━━━━━ Input data

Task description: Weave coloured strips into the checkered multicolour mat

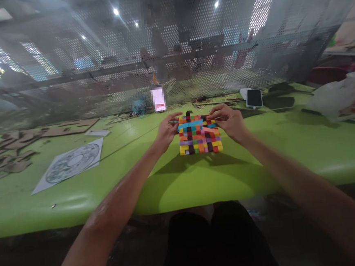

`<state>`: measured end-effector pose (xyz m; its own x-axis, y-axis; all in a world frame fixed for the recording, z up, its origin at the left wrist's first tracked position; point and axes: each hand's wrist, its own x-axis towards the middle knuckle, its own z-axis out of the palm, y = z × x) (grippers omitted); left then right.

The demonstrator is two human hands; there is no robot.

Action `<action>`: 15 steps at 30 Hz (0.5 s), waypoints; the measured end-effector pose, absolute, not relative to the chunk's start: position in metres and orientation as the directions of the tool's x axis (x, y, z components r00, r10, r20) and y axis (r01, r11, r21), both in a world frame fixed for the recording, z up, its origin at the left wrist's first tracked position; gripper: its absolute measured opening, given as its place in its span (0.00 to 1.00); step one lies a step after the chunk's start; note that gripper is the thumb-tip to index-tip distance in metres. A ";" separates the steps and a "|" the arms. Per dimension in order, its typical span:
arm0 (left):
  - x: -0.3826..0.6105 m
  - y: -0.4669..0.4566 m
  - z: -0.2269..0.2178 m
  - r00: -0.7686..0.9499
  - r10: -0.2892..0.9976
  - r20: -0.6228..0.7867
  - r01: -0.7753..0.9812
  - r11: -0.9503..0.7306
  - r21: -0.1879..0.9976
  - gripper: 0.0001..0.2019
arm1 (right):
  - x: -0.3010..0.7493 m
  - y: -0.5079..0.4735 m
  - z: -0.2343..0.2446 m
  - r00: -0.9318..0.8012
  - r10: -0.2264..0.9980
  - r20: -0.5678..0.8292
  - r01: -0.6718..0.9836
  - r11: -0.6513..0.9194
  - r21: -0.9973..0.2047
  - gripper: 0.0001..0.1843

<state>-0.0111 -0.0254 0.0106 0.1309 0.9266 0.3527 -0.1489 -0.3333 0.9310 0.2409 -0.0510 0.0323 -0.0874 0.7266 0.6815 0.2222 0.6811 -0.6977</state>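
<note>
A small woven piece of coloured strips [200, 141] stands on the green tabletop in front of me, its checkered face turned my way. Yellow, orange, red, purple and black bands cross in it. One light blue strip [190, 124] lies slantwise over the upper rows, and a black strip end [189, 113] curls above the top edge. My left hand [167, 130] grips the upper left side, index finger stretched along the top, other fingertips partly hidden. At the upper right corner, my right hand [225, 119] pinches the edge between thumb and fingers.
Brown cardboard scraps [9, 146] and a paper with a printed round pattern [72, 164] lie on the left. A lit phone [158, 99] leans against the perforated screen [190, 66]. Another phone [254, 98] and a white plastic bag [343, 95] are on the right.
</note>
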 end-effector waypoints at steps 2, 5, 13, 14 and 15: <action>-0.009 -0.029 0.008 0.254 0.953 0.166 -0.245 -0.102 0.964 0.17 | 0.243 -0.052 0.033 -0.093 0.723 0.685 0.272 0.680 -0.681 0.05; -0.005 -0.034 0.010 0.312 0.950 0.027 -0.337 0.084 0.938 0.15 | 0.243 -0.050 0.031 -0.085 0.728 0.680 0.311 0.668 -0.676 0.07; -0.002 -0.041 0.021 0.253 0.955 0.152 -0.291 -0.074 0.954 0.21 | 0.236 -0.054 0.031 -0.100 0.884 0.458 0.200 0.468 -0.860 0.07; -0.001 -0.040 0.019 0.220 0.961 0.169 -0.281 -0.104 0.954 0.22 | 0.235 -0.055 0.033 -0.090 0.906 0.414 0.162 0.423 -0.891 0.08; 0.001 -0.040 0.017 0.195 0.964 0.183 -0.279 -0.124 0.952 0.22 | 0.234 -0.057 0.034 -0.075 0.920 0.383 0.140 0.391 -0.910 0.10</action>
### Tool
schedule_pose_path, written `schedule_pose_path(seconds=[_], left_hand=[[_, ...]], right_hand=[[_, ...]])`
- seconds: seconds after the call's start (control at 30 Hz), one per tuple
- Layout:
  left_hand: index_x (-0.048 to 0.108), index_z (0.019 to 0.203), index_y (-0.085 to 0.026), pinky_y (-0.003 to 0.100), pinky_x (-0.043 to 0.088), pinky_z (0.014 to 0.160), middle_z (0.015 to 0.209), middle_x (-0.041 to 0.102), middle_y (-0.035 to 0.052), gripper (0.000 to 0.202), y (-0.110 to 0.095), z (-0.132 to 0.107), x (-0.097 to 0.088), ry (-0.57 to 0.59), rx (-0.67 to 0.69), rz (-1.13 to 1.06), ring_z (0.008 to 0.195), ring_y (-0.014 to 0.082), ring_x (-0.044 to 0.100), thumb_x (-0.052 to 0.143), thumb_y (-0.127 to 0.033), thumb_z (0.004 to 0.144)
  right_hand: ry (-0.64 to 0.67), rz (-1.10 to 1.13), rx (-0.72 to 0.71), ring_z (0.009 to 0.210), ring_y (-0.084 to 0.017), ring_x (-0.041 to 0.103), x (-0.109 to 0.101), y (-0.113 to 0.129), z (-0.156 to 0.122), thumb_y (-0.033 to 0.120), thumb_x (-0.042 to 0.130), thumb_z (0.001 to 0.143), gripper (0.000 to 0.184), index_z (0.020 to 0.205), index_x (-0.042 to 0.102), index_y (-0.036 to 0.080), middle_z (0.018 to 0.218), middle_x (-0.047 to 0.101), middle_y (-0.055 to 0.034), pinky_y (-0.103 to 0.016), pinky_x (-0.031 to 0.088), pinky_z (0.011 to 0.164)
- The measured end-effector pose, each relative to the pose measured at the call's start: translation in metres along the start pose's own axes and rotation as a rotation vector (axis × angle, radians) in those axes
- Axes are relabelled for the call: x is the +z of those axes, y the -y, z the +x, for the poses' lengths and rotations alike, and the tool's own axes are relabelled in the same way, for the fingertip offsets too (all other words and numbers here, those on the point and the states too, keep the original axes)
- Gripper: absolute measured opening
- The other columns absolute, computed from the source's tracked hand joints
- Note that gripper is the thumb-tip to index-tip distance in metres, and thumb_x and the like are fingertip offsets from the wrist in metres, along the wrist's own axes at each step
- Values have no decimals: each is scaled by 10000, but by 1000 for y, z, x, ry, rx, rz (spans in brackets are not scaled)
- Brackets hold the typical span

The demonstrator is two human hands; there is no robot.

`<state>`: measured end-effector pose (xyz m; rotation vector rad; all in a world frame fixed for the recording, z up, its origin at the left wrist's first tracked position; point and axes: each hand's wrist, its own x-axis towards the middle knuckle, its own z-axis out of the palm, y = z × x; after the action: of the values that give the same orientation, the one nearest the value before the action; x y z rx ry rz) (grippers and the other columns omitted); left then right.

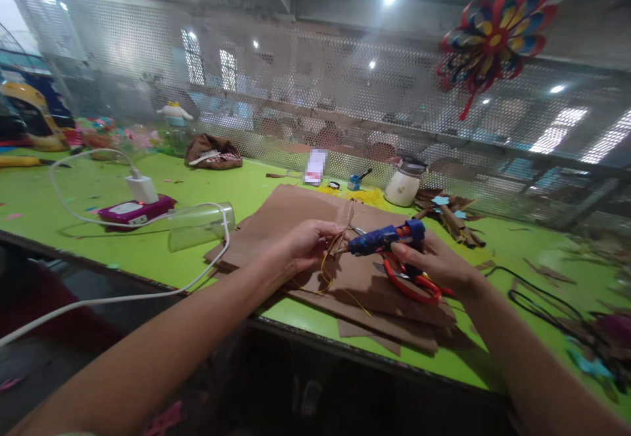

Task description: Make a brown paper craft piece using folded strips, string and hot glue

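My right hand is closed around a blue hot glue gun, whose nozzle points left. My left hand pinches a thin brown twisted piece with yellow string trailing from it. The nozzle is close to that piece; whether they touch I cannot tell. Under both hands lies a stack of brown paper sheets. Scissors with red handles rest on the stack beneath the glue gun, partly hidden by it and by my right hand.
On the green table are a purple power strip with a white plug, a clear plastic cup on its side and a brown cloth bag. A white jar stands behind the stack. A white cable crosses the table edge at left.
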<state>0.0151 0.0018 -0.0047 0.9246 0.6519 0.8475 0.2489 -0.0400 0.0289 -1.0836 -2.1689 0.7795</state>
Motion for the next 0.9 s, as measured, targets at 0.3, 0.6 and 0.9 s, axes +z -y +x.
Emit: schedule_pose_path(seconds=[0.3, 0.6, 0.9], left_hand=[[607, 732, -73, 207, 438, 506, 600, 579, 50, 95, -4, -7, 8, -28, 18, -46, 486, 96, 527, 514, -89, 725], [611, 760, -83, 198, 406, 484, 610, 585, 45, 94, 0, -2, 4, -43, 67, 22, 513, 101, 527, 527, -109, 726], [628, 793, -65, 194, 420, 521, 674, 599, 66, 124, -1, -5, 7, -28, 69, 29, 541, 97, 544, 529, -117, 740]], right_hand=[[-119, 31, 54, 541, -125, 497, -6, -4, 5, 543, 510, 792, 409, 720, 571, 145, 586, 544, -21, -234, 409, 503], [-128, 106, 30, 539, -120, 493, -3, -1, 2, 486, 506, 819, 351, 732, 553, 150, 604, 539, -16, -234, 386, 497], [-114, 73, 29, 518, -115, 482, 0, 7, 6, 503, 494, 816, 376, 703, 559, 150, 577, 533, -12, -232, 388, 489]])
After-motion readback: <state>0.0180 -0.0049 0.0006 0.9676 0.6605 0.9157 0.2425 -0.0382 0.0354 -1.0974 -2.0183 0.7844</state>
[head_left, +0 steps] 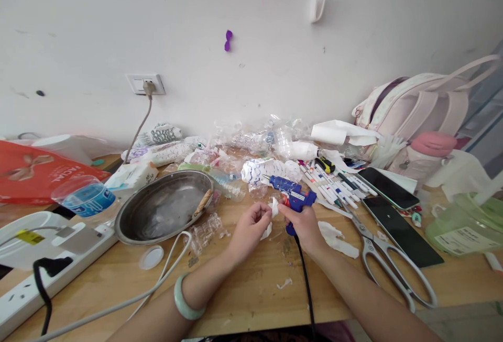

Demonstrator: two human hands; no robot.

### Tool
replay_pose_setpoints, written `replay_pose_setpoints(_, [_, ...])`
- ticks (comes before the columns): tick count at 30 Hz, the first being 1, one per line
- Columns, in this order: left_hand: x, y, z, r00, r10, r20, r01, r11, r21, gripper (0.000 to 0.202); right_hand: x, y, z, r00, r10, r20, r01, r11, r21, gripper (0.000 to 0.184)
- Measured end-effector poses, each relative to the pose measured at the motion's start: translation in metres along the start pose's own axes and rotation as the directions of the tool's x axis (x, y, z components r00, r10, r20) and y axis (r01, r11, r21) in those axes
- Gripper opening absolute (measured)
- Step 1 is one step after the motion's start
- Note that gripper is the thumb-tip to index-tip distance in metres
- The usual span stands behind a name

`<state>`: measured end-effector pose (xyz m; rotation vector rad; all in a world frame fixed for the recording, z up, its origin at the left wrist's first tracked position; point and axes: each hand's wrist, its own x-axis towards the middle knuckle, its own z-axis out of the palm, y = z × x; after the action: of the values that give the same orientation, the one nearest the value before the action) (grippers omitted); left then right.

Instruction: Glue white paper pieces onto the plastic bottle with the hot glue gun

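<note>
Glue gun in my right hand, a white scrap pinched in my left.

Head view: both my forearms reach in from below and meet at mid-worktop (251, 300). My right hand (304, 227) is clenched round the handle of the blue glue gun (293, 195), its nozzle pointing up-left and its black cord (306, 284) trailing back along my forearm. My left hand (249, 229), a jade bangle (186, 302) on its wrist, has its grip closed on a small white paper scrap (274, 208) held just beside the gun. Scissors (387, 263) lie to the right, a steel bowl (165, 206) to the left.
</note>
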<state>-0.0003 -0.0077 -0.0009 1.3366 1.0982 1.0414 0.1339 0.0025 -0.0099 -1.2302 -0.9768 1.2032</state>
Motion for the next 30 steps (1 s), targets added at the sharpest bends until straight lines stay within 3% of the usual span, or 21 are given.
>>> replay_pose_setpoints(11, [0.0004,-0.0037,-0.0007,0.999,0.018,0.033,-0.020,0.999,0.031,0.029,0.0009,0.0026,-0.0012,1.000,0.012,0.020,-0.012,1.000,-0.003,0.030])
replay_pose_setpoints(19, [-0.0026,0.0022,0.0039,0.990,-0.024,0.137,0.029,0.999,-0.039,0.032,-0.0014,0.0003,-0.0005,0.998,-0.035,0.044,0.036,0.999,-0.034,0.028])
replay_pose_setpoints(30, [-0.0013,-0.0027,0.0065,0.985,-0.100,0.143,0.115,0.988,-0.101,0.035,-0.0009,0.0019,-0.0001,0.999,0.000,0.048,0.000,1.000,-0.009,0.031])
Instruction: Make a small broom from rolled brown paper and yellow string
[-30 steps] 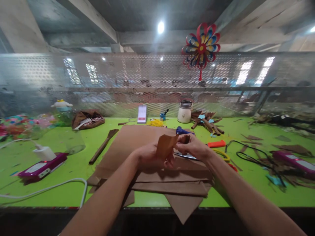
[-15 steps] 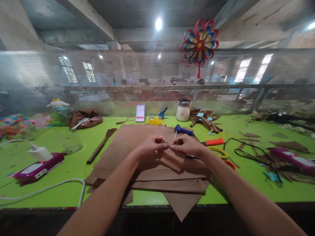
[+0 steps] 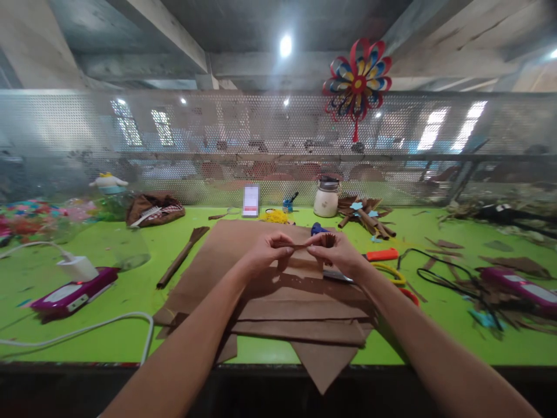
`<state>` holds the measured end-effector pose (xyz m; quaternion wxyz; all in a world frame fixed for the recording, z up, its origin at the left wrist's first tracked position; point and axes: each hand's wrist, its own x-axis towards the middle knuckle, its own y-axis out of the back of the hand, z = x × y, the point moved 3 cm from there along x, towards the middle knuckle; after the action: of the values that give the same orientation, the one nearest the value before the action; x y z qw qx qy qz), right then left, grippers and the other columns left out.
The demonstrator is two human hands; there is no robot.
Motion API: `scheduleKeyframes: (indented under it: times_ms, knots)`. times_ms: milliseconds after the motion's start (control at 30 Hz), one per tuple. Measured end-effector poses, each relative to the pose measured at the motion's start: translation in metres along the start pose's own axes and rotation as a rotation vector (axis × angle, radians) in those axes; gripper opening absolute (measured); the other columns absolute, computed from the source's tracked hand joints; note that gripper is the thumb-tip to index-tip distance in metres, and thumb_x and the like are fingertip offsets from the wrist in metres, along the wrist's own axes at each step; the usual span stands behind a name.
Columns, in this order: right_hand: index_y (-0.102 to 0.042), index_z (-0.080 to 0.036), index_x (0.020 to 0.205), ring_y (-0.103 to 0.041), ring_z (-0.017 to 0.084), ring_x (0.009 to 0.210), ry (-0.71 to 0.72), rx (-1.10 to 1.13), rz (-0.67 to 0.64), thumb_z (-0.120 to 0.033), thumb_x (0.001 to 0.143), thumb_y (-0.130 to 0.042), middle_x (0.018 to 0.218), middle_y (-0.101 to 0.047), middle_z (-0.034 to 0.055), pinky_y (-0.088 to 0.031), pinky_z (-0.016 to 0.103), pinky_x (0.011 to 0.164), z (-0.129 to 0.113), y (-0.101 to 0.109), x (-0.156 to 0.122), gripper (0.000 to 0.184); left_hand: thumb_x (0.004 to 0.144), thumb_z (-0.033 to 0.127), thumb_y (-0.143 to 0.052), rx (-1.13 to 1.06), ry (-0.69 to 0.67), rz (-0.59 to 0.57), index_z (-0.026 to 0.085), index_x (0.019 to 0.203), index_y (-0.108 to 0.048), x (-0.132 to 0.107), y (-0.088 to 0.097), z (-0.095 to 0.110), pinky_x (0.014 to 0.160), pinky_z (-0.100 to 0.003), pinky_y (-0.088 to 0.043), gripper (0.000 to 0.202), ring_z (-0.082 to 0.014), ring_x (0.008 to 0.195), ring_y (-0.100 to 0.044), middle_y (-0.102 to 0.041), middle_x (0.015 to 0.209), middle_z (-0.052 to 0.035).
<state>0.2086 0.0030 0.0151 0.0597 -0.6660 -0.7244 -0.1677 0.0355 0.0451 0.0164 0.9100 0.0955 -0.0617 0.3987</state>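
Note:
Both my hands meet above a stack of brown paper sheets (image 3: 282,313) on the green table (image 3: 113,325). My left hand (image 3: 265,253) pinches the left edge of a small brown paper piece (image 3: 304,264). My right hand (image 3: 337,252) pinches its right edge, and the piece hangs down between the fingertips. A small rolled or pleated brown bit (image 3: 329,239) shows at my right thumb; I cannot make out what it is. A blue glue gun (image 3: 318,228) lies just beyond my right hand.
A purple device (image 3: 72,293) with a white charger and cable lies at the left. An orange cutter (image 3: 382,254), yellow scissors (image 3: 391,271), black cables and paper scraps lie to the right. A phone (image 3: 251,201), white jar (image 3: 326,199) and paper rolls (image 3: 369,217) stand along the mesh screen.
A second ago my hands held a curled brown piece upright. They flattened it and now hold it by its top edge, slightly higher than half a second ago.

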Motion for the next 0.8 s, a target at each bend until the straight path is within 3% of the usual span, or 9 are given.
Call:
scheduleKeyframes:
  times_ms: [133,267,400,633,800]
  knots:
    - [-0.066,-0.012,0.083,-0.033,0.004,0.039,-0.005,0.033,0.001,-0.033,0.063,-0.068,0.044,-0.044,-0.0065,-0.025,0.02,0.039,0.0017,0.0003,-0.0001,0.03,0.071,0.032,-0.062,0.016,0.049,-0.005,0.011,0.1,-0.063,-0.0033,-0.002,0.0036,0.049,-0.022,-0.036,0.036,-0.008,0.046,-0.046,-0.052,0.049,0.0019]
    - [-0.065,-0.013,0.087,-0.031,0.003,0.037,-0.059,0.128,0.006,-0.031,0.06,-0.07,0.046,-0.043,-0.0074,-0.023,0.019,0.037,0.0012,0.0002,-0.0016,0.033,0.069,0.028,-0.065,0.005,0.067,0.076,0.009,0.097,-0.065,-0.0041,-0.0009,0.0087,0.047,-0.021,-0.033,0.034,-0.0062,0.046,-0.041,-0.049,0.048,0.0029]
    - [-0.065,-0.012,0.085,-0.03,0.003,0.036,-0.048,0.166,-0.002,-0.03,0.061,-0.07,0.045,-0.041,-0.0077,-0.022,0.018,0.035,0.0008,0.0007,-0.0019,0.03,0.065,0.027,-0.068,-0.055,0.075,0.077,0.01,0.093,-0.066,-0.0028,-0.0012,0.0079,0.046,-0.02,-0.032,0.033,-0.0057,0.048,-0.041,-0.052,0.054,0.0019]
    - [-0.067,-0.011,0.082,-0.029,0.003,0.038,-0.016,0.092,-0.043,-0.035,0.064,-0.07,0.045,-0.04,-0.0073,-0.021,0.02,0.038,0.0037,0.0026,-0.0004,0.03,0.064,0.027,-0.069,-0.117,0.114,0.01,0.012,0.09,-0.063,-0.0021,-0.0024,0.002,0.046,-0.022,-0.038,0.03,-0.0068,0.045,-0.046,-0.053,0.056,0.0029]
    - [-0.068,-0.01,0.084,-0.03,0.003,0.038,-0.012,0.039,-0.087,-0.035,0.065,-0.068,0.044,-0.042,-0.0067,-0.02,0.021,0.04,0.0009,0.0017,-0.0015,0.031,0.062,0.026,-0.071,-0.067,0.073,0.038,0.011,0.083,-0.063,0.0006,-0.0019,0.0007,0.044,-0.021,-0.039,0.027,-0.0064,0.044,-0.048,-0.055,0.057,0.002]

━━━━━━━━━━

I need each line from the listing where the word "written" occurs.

schedule_pose_path, written `schedule_pose_path(seconds=[_], left_hand=[[_, ...]], right_hand=[[_, ...]])`
replay_pose_setpoints, written `replay_pose_setpoints(_, [_, ...])`

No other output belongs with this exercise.